Tuesday, December 26, 2006

Prayers which stretch your faith

After going through a string of God-ordained events which resulted in me surrendering my closest rights and dearest desires to the Lord, I must say that it’s because of these events which made me walk even much closer to Him.

The greatest challenge is to obey God. It’s not merely a “Yes, Lord” or “No, Lord” affair. It involves more than just that. It’s submission and surrender. Submitting to His will and surrendering all to His hands.

Obeying God is loving God.

15 “If you love me, you will obey what I command.” John 14

Definitely easier said than done, that’s why I know it’s not easy. It may cost you sweat, tears or even blood. But at the end of the day, it’s worth it.
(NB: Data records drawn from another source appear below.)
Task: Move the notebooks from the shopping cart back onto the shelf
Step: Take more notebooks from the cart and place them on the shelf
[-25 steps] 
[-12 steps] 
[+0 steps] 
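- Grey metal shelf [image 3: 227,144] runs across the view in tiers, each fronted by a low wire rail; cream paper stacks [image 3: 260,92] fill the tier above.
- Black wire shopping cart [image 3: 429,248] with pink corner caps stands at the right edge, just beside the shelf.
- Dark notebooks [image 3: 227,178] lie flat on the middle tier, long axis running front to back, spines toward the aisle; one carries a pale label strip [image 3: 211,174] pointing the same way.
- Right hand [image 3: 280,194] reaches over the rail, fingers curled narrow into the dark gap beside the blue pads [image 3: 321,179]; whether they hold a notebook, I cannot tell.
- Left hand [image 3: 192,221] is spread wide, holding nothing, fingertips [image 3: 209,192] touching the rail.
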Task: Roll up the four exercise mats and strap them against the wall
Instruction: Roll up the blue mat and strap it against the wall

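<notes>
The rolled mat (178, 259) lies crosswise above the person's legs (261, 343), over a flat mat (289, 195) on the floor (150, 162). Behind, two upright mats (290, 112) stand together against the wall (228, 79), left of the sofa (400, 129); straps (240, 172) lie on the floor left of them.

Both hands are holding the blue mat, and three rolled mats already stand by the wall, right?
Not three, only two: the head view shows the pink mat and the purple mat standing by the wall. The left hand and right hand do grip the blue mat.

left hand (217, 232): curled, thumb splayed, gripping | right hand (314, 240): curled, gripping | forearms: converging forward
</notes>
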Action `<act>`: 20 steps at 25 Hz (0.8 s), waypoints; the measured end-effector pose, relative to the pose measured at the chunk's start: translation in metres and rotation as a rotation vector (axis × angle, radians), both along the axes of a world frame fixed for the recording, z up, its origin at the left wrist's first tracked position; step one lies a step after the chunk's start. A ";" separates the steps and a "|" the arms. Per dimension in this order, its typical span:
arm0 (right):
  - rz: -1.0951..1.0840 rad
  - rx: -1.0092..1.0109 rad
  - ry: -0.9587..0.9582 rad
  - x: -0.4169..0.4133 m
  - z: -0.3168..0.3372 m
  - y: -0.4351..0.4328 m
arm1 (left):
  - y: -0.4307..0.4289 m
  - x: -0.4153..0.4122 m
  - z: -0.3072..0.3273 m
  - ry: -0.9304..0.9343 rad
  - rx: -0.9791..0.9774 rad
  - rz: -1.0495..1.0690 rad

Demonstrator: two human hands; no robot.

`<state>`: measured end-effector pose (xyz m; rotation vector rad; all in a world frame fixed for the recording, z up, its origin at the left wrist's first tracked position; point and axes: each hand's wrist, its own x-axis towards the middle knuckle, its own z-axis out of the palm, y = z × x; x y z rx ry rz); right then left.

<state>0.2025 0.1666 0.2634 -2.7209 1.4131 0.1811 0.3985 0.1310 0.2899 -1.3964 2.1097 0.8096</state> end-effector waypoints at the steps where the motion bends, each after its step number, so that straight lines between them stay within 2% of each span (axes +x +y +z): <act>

I may miss having those things which God has taken away, but I know that He does this because He loves me. But the joy from what I gained far outweighs the pain of what was taken away. I’m now much closer to God and realized that if it’s not for Him taking those things away, I would not have prayed some of the prayers I prayed recently, not have the magnitude of faith I now have and not have such a closer encounter with His love and all.

God has answered my ‘dangerous’ prayers and will answer some of them in the time to come. Prayers which stretch your faith. Prayers like:
  • “Dear Lord, my desire is to have , but not my will but Yours be done”
  • “If only You could place me in a situation whereby I will be living on the edge and have nothing to rely on except You.”
  • “That instead of asking You to satisfy my desires, Lord, help me to satisfy Your desires.”
  • “That I rather You not give me what I want so that I can love You wholeheartedly than for me to have my desires met and then straying away from You.”
Because You are more than enough for me. Your joy’s my strength and Your loving kindness / love is better than life.

Previously, there were certain areas of my life which are not pleasing to God. I was quite sick of it but still went about my wrong ways. After this incident, the things which I hold on so tightly to were uprooted and God gave my spirit a good scrub.

It’s painful but necessary. Good thing is that I am no longer hiding things from my Master and that I have a clean slate with Him. No more guilt, nor shame, nor hardness of heart.